Neuraxle icon indicating copy to clipboard operation
Neuraxle copied to clipboard

Neuraxle v.s. Scipy's `LogUniform` distribution for ANNs' learning rates: which is the good one? + check LogNormal as well

Open guillaume-chevalier opened this issue 5 years ago • 4 comments

Is your feature request related to a problem? Please describe. I think that there is either an error with Neuraxle's LogUniform, or else with scipy's LogUniform.

Describe the solution you'd like The LogUniform distribution should be the good one for a learning rate, and I believe it's inverse " 1 / · " distribution should be the same and that this is the good mathematical test to verify that the distribution is the good one. Same for LogNormal

Ultimately I want a simple to use distribution such as LogUniform(0.001, 0.1) whereas the learning rate would be allowed to take values loguniformally between 0.001 to 0.1 simply with those easy to read and easy to change arguments.

Describe alternatives you've considered

  • See my comment here on the relevant scipy issue thread: https://github.com/scipy/scipy/pull/10815#issuecomment-574387083
  • I firmly believe my way of proceeding is the right one due what I've written here in 2017 at Vooban under the subtitle On the loguniform and lognormal distributions whereas I've validated plotting the inverse " 1 / · " distributions of hyperopt, and whereas I've did this validation with scipy and Neuraxle's distributions and Neuraxle's distribution was effectively the good one.

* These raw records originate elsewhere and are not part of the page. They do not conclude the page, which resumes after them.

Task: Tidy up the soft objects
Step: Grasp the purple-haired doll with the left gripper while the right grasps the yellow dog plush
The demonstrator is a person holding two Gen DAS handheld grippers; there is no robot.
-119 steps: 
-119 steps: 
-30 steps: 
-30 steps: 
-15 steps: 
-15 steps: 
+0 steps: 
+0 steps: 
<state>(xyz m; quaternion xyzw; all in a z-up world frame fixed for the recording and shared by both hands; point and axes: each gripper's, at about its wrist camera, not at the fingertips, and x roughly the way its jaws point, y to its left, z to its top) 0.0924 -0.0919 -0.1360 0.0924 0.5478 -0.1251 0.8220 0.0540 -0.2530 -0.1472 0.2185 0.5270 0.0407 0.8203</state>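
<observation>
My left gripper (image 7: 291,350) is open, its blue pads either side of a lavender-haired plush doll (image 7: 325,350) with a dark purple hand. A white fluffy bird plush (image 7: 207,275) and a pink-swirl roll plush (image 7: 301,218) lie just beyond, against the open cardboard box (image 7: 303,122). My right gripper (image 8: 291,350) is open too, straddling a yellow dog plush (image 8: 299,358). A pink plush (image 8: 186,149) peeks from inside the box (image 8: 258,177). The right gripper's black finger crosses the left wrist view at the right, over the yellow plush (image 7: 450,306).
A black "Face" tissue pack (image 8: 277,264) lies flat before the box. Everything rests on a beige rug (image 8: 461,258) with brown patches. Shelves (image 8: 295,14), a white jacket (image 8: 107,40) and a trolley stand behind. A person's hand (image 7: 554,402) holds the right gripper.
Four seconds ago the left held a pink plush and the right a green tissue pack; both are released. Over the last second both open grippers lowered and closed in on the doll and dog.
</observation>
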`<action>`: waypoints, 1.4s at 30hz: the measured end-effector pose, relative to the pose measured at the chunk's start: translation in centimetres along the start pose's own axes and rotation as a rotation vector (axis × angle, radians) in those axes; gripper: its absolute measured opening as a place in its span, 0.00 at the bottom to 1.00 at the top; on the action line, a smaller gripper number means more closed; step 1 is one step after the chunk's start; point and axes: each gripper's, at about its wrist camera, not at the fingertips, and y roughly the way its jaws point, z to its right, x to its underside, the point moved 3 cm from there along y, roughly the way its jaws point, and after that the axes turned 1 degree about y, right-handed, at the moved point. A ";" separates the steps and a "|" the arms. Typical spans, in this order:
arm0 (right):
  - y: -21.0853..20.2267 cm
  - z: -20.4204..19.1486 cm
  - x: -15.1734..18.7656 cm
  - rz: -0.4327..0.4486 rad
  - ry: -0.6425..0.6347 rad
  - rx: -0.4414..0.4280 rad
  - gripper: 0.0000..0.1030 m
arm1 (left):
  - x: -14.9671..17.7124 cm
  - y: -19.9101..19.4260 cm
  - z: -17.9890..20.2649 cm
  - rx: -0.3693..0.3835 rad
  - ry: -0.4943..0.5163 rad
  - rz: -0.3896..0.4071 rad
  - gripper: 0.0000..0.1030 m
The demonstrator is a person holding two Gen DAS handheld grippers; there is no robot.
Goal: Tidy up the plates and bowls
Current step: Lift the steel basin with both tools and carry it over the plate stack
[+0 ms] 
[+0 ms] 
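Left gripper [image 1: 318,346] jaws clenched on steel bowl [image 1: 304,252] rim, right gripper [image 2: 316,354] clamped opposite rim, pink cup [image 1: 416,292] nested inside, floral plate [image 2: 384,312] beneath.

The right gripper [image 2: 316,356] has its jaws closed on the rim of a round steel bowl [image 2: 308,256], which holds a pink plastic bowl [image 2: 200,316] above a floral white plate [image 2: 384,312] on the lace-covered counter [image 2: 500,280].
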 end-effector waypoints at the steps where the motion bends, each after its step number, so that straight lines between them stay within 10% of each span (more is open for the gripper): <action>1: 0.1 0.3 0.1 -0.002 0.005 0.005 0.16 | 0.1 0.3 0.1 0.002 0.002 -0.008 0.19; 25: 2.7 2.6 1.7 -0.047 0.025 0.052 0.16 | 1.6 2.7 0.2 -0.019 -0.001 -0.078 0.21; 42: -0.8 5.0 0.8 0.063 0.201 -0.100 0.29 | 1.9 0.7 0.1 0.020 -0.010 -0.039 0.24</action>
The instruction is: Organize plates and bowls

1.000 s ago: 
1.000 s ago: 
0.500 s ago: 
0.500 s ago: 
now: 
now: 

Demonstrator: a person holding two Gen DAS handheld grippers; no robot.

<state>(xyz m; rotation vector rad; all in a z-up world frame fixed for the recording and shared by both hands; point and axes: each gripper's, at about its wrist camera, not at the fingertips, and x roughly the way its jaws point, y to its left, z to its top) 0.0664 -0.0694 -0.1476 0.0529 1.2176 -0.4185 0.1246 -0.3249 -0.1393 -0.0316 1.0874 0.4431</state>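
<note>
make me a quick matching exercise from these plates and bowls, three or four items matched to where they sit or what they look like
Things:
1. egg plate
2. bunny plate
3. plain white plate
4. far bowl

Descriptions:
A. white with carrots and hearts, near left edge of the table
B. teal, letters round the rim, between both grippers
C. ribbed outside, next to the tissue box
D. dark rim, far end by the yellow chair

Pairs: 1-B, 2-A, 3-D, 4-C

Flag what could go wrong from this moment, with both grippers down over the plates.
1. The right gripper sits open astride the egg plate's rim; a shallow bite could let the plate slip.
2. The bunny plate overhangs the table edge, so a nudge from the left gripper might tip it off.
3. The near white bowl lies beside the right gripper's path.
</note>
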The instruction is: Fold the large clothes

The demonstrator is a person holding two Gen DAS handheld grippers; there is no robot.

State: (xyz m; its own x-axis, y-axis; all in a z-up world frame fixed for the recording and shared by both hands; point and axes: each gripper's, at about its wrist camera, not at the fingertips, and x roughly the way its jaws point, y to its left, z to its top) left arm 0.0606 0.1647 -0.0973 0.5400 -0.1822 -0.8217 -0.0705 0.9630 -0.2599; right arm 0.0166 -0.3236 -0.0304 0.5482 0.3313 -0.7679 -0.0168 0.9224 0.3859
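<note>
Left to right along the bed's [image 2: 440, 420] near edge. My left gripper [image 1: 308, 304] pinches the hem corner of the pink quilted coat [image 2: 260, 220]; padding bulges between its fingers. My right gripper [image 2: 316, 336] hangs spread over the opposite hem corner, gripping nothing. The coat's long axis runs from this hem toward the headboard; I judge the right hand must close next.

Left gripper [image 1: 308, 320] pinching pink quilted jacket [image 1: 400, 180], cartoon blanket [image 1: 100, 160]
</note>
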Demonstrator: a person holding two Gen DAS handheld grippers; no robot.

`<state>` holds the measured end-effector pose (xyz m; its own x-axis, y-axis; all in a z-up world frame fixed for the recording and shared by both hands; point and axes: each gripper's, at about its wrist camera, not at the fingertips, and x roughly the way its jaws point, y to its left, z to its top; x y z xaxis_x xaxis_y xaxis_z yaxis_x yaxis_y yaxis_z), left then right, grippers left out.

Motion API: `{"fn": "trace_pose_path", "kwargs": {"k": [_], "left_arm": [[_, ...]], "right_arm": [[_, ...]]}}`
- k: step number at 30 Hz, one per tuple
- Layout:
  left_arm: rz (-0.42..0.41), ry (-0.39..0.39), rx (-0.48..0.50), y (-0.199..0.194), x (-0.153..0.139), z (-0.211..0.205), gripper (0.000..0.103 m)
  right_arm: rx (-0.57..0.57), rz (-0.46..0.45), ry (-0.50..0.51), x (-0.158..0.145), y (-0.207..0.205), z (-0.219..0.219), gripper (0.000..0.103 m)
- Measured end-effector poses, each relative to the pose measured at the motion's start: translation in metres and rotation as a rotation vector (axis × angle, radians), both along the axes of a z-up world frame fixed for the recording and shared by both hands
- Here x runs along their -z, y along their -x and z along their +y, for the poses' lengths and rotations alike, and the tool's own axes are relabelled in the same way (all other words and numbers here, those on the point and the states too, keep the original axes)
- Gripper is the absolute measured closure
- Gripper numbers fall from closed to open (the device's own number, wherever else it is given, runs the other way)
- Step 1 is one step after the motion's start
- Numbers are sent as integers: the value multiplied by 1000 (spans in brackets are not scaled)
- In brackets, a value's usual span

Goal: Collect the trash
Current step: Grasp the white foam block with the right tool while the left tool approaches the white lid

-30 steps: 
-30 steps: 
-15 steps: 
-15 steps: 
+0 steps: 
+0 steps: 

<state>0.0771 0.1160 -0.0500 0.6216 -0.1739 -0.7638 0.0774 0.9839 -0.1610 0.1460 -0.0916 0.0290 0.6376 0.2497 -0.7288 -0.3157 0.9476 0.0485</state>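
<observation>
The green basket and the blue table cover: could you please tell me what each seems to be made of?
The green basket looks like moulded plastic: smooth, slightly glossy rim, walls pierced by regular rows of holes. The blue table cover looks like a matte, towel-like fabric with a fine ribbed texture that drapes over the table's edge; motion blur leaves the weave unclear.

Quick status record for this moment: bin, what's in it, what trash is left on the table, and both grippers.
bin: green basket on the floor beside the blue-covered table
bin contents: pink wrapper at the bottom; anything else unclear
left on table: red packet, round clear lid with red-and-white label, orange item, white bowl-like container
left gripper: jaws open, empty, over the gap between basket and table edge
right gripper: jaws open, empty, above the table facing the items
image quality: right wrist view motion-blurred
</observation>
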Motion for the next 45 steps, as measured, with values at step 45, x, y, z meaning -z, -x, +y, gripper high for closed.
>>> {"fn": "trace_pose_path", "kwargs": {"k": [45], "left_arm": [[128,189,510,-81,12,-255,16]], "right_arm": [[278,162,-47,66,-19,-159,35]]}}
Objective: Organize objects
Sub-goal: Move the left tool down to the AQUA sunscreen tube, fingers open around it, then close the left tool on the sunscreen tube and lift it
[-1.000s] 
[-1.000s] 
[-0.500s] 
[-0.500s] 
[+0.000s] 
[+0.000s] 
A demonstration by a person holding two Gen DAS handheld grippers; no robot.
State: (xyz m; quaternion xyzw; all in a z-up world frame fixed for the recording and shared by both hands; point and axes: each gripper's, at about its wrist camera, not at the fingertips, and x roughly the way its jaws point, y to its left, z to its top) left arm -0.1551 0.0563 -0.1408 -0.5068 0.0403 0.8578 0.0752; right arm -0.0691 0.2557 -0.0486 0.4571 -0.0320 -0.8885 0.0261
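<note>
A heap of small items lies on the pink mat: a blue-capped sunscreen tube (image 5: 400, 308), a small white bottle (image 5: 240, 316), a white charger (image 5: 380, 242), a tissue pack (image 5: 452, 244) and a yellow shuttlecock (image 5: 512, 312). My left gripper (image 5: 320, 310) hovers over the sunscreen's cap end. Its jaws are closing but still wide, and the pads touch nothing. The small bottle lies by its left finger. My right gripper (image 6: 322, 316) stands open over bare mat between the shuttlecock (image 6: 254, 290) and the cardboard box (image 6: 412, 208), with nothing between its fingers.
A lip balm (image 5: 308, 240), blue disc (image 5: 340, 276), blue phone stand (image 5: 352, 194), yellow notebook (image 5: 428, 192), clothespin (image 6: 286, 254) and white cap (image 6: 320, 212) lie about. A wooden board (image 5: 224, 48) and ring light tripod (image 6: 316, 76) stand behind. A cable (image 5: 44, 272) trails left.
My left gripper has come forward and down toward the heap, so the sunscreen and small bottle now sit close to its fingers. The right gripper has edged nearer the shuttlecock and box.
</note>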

Additional context Here is the code from the Vooban article (note: the following code is licensed under this MIT License) where Hyperopt's LogUniform and LogNormal are investigated and looks right according to my plotting test:


log_hyperparam_generators = {
    'loguniform': hp.loguniform('loguniform', -0.3, 0.3),
    'lognormal': hp.lognormal('lognormal', 0, 0.3)
}

# For more info about the lognormal distribution, see: 
# https://www.wolframalpha.com/input/?i=y%3D2%5E(+(-log4(x))%5E0.5+),+y%3D2%5E(-+(-log4(x))%5E0.5+)+from+0+to+1
# https://www.wolframalpha.com/input/?i=y%3D4%5E-(log2(x)%5E2)+from+0+to+5

n_samples = 5000

for title, space in log_hyperparam_generators.items():
    evaluated = [
        pyll.stochastic.sample(space) for _ in range(n_samples)
    ]
    inverse_evaluated = [1.0 / y for y in evaluated]
    x_domain = np.linspace(min(evaluated), max(evaluated), n_samples)
    
plt.figure(figsize=(18,6))
hist = gaussian_kde(evaluated, 0.001)
plt.plot(x_domain, hist(x_domain), label="True Histogram")

inverse_hist = gaussian_kde(inverse_evaluated, 0.001)
plt.plot(x_domain, inverse_hist(x_domain), label="1 / True Histogram")

blurred_hist = gaussian_kde(evaluated, 0.1)
plt.plot(x_domain, blurred_hist(x_domain), label="Smoothed Histogram")

blurred_inverse_hist = gaussian_kde(inverse_evaluated, 0.1)
plt.plot(x_domain, blurred_inverse_hist(x_domain), label="1 / Smoothed Histogram")

plt.title("Histogram (pdf) comparing a {} distribution and the distribution of the inverse of all its values".format(title))
plt.legend()
plt.show()

See full code here: https://github.com/guillaume-chevalier/Hyperopt-Keras-CNN-CIFAR-100/blob/Vooban/IntroductionToHyperopt.ipynb

guillaume-chevalier avatar Dec 18 '20 17:12 guillaume-chevalier

Scipy stats reciprocal is really a log-uniform, but they parametrize it differently than us. The way we parametrize it is that we output directly the min and max in the logUniform that is see visually and same thing for the logNormal, because of the log2(min) and log2(max) or log2_space_mean and log2_space_scale.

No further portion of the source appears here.